SOFTLY, SOFTLY: If you can isolate the sound from your building’s structure, you will reduce the acoustic transfer. Photo: Eamon Peregrine
SOFTLY, SOFTLY: If you can isolate the sound from your building’s structure, you will reduce the acoustic transfer. Photo: Eamon Peregrine

Eamon Peregrine

Q: I'm on a ground floor apartment. I'm extremely upset by loud footfall from the apartment above me where all floors are timber. The floor is fitted to a 9in mass concrete slab. There is a space of approximately 8in between the slab and my ceiling. The lights are recessed into the ceiling. What can I do to insulate against the noise?

A: I can understand how you would be upset as a constant noise from an adjoining property can really cause distress over a prolonged period and affect the enjoyment of your home.

It is important first to understand how noise travels between different parts of a building.

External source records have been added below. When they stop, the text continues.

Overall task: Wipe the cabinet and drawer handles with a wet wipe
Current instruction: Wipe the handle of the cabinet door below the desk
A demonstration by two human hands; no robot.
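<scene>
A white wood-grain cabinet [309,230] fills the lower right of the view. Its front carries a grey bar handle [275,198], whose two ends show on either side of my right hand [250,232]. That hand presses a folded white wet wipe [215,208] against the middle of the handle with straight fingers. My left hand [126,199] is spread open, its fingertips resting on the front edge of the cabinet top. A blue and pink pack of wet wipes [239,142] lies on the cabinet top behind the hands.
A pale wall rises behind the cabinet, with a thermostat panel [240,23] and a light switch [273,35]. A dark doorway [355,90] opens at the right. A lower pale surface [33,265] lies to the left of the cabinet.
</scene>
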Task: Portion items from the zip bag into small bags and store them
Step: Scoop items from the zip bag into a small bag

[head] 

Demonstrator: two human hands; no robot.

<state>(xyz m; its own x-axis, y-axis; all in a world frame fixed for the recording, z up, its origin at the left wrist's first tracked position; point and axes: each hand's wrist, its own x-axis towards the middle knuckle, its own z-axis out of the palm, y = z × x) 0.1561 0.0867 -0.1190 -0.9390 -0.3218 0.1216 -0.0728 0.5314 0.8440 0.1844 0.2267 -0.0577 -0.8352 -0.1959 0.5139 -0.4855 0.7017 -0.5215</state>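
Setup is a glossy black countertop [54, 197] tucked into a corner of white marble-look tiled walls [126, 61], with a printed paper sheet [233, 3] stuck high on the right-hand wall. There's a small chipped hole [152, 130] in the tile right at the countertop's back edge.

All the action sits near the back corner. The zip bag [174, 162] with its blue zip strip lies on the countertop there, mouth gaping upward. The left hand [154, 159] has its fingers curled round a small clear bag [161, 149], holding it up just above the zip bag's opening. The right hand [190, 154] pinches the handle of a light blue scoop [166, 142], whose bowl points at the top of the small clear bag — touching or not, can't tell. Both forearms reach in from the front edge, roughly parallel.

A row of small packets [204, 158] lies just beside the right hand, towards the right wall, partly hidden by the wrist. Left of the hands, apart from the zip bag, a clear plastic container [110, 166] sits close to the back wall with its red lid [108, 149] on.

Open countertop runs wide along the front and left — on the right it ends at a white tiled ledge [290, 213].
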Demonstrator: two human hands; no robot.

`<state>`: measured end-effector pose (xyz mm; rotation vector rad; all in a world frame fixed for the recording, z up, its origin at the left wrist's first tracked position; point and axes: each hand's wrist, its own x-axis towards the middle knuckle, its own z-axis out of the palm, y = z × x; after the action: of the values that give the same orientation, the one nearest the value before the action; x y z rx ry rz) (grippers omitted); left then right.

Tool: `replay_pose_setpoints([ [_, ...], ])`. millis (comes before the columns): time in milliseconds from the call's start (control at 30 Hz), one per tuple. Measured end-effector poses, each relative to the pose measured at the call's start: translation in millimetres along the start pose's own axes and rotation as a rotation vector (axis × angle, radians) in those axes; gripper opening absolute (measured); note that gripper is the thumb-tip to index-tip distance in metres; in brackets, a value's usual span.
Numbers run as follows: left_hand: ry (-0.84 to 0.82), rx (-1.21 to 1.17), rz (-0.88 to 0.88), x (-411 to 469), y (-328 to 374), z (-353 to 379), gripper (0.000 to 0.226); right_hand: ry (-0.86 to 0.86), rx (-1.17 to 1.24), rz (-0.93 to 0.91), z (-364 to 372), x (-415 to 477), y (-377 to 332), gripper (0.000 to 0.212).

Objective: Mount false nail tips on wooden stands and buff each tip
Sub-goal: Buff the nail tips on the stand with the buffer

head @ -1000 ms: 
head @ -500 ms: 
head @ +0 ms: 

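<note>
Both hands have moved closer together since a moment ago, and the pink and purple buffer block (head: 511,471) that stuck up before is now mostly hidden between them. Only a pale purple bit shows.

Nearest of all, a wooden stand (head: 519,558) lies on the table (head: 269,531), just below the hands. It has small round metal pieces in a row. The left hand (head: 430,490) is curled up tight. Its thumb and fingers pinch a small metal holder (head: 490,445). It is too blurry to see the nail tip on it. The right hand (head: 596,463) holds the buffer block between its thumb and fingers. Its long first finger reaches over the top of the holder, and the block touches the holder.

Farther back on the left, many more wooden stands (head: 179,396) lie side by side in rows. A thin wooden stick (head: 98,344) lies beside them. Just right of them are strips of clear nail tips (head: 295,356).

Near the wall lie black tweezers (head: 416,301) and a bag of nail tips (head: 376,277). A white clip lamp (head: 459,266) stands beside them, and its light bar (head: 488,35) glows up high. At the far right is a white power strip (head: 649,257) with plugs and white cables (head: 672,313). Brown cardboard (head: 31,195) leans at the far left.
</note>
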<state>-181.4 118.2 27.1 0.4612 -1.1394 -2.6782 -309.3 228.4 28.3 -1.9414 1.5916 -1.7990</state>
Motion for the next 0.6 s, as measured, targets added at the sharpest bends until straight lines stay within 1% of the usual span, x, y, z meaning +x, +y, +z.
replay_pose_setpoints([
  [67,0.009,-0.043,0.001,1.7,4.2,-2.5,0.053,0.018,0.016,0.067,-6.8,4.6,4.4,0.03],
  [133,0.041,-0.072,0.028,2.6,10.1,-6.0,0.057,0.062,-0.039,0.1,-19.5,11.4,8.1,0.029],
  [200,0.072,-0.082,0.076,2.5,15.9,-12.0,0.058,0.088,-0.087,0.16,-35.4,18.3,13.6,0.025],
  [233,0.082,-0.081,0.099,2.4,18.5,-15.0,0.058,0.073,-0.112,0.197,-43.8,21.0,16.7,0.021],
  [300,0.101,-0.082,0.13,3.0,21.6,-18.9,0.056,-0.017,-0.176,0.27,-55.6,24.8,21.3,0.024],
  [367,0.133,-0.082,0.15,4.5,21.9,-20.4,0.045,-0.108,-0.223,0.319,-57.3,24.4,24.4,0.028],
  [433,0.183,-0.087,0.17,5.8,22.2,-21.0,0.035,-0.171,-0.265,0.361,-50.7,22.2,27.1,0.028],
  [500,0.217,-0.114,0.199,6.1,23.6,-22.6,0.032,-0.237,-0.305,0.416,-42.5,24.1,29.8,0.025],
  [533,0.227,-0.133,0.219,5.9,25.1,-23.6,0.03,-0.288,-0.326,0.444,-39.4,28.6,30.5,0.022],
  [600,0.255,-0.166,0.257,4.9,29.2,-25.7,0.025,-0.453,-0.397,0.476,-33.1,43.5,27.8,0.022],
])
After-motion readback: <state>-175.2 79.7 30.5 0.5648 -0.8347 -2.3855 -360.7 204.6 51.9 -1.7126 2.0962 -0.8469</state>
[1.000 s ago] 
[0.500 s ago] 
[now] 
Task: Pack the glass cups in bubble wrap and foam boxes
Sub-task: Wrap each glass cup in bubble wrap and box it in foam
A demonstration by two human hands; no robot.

There are two types of sound involved. The first is airborne sound, ie, sound that travels through the air before reaching a partition - for example, voices, radios, televisions - and impact sound, or sound that is generated on a partition. This is the sound that you are dealing with.

Insulation is the principal method of controlling both airborne sound and impact sound in buildings, and good insulation depends on the general principles of heaviness, flexibility, completeness and isolation.

Although you are dealing with an existing building, there are still a number of things you can do to improve the problem.

These will depend on your budget and on how far you want to go.

The best solution would be to deal with the problem at source. Laying an acoustic matting under the timber floor in the apartment above would isolate the sound from the structure of the building and reduce the transfer to your apartment. With a floated timber floor which did not touch the walls, this would reduce the impact sound being transferred to the concrete floor. The obvious problem with this solution would be that you would need to convince your neighbour to have all their floors lifted to carry out this work.

However, if you are only able to carry out work to your own apartment, then you would need to address the ceiling.

You can do this in two ways. By increasing the mass of the ceiling and by separating the ceiling from the floor structure above.

To increase the mass, you can fill the void above the plasterboard with an acoustic insulation which is denser than a standard thermal insulation.

In order to separate the ceiling, you would need to remove the existing ceiling and install a new suspended ceiling which would be isolated using special resilient bars from the concrete floor above.

The existing plasterboard should be replaced with an acoustic plasterboard or specialist board and separated from adjoining walls. It is important that there are no gaps or holes in this ceiling to reduce airborne sound. If you still wish to install downlighters, then you can obtain special acoustic hoods which will fit over the light fitting within the ceiling void.

Unfortunately, the effectiveness of the works to the ceiling can be greatly offset by flanking noise transfer through the walls of your apartment where they meet the concrete floor above.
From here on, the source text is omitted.